Several of my friends are flying tomorrow to several different parts of the country to be with their families for Christmas. Annually we all make the trip home for the winter holiday even if the expense serves as a valid reason to keep us away the rest of the year. Tomorrow they'll wake up, and brave the traffic and irritation at the airport to board a flight they're not really sure they want to be boarding. By the time they've spent two hours in line waiting to move through metal detectors while novice flyers slow the pace attempting to get their illegal token liquid presents or other contraband on to the plane, my friends will start to think of how irritated they are to have to make such inconveniences to accommodate their families. They'll start to pick apart and remember all the faults they initially found in their hometowns. And all at once, the reminders of why they left will come flooding into their minds building dissatisfaction into monumental levels that will never abide until they are back home. Their home. Essentially, all the good will which has been building and stored up through out the year will be spent in an hour before they've even left the ground.

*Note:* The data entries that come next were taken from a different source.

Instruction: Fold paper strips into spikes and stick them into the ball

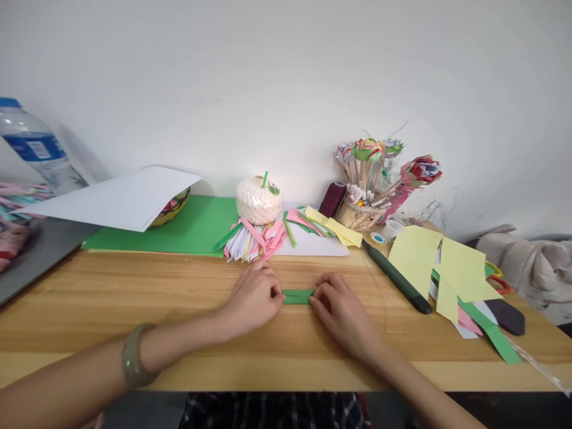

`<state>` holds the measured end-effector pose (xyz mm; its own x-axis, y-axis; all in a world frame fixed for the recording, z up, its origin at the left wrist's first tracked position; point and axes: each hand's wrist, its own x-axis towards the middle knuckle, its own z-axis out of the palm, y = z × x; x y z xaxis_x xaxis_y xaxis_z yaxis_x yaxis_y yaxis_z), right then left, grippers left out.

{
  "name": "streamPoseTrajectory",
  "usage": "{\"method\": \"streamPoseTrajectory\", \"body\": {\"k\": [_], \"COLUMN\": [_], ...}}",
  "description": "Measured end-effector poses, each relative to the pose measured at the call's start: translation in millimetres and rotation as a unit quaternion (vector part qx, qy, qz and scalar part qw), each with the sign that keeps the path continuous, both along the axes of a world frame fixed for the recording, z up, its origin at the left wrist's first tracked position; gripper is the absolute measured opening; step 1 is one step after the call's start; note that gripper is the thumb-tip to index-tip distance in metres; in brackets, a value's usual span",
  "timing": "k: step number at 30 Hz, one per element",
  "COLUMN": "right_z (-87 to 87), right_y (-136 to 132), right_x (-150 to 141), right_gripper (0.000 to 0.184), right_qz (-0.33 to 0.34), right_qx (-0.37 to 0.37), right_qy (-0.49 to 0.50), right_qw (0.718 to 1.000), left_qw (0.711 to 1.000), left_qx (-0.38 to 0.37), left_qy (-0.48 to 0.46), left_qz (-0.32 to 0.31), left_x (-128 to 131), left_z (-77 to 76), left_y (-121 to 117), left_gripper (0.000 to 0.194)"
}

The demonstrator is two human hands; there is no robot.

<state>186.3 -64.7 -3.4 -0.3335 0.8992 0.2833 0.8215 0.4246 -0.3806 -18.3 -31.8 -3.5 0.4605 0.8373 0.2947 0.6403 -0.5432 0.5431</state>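
A short green paper strip (298, 296) lies flat on the wooden table (134, 298) between my two hands. My left hand (254, 295) has its fingers curled and pressed on the strip's left end. My right hand (339, 307) pinches and presses the strip's right end. A green bangle sits on my left wrist. Just behind the hands lies a heap of folded pink, white and green paper strips (254, 237).
A netted white ball (258, 200), green sheet (192, 226), white sheet (120, 196) over a basket, and water bottle (36, 149) stand at the back left. Right: a basket of paper flowers on sticks (364, 202), dark thread spool (332, 199), black-green cutter (395, 275), yellow paper pieces (447, 262).
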Motion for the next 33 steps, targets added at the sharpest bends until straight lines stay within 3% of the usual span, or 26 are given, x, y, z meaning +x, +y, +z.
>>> {"method": "streamPoseTrajectory", "body": {"k": [11,13,15,18,22,26,29,33], "right_z": [-1.7,-2.4,-2.7,-2.3,-2.3,-1.0,2.9,8.6], "right_y": [-1.3,-1.2,-1.7,-5.9,-19.1,-29.3,-29.9,-27.2], "right_x": [0.1,1.2,2.4,2.6,-2.0,-3.9,-0.7,3.1], "right_gripper": [0.008,0.008,0.010,0.018,0.032,0.057,0.060,0.061], "right_qz": [-0.019,-0.019,-0.013,0.011,0.102,0.152,0.162,0.164], "right_qx": [0.018,0.029,0.044,0.073,0.089,0.029,-0.030,-0.081], "right_qy": [-0.034,-0.035,-0.038,-0.046,-0.084,-0.142,-0.159,-0.152], "right_qw": [0.999,0.999,0.998,0.996,0.987,0.978,0.973,0.971], "left_qw": [0.999,0.998,0.997,0.987,0.959,0.945,0.934,0.924], "left_qx": [0.030,0.043,0.059,0.122,0.211,0.201,0.164,0.125], "left_qy": [0.032,0.034,0.035,0.063,0.133,0.205,0.264,0.297], "left_qz": [0.008,-0.006,-0.033,-0.082,-0.131,-0.158,-0.179,-0.205], "left_x": [-0.1,-2.6,-4.3,-4.7,-4.4,-10.4,-18.3,-25.9], "left_z": [-5.0,-5.1,-4.0,-2.6,-7.8,-15.2,-14.8,-10.2], "left_y": [-2.1,-3.0,-4.2,-5.8,-7.7,-13.1,-18.3,-21.9], "left_gripper": [0.015,0.011,0.020,0.019,0.020,0.032,0.044,0.045]}}
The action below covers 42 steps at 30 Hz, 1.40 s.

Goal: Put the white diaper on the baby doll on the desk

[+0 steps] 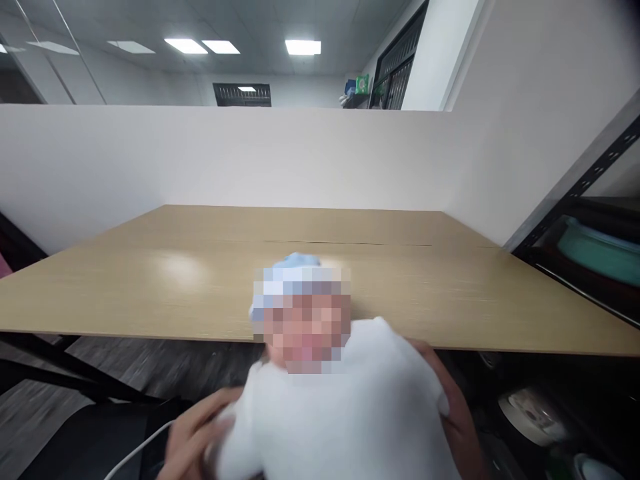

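Note:
A small doll-like figure in white clothing (325, 413) and a light blue cap (296, 260) is held up in front of me, at the near edge of the table. Its face area is blurred. My left hand (200, 430) is closed around the white sleeve at its left side, fingers bent. On the other side my right hand (453, 407) grips the white clothing from the side and behind, with most of its fingers hidden by the figure. The figure's lower part runs out of the bottom of the view.
Behind the figure stretches a light wood table (150, 293), with a white partition (280, 157) at its back. A black chair (100, 440) and a white cable (140, 448) are at lower left. Dark shelving with a teal item (600, 250) stands on the right.

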Each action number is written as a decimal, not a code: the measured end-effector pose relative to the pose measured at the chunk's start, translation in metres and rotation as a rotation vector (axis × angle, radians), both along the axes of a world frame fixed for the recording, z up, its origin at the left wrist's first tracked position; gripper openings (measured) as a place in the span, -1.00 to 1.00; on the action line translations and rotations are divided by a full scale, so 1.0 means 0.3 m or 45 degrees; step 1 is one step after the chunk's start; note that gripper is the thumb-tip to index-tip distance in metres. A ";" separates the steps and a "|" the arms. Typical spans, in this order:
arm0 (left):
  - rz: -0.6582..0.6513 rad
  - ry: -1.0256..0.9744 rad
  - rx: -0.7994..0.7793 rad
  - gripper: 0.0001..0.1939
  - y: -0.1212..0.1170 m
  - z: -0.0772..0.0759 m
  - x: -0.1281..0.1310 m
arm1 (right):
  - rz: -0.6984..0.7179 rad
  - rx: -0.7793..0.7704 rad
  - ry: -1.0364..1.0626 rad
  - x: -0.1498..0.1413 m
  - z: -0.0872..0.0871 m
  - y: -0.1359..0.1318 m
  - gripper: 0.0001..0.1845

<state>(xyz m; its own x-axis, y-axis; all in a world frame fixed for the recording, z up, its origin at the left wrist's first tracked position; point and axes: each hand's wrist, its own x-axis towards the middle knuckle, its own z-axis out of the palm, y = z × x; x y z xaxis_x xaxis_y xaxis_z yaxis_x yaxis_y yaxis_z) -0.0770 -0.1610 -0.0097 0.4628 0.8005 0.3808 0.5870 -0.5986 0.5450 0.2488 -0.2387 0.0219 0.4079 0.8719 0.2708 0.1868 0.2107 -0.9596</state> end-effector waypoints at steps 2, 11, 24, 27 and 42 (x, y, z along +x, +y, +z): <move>0.020 -0.107 -0.047 -0.14 0.051 0.016 0.042 | -0.109 -0.010 -0.025 0.043 0.004 0.040 -0.53; -0.239 0.026 -0.321 -0.51 0.435 0.114 0.190 | -0.141 -0.377 -0.965 0.338 -0.044 0.243 -0.69; -0.143 0.580 0.182 -0.54 0.831 0.027 0.216 | 0.092 -0.303 -1.127 0.514 -0.202 0.540 -0.55; -0.133 0.624 0.291 -0.48 0.984 0.010 0.255 | 0.116 -0.265 -1.161 0.551 -0.208 0.674 -0.52; 0.006 0.484 0.538 -0.25 1.551 -0.028 0.410 | -0.036 -0.194 -1.259 0.734 -0.228 1.217 -0.58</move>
<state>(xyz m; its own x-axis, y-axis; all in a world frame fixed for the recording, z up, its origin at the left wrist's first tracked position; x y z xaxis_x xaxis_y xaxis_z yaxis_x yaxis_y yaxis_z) 0.0460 0.3044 -0.0182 0.6266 0.6172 0.4758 0.6984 -0.7156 0.0087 0.4690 0.1265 -0.0465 0.0810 0.9190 0.3859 0.9187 0.0812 -0.3864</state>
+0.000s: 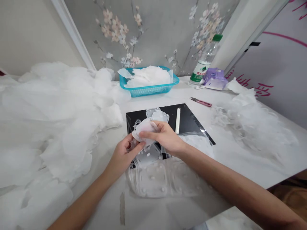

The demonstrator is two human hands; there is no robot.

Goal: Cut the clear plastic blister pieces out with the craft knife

My best friend once told me she admired me for moving to another part of the state and making a life for myself. I've never been able to express to her that I've always thought she was the braver one for having stayed home. Running away is easy. And figuring out that running away is easy is the best lesson to have learned from leaving home. People who leave home often boast about the lives they've built for themselves out of nothing. Nobody ever tells you that the best time to build something is when you have nothing because you have nothing to lose. Watching some DVD extras this week after a movie I came across an interview in which the moderator based his question to the director by first laying out this premise. That all writers are essentially bastards (or assholes I can't remember which). That he, the moderator, was most qualified to say this because he himself was a writer. Writers, he said, live in their own worlds. They create worlds and even the most talented writers are obsessed with their own perception of the world; its what creates their art--their perception. Am I an asshole? Are my friends assholes? Is this what makes an artist? The ability to selfishly indulge in one's one thoughts or perceptions? Or is this just the red herring question everyone of a certain age asks themselves? And by that I don't mean an actual age, but rather someone who has never really wanted for something. Someone who has never been tested by circumstance to want something that they can't readily access or conquer. Is it a question of the over privileged? Privileged not by wealth but by an abundance of choices and circumstance.
So on this the 18th Day of Christmas, I acknowledge that the things I want most this holiday are things that can't be readily given. But I'll settle for this, that when my friends finally land and they are met by an equally agitated family member who has been circling the crowded airport for two hours (not having known about the delay) that they are all suddenly awash in good cheer. That for some unknown reason a warm holiday feeling floods back into them and they are able to see themselves in the family that they see so little of.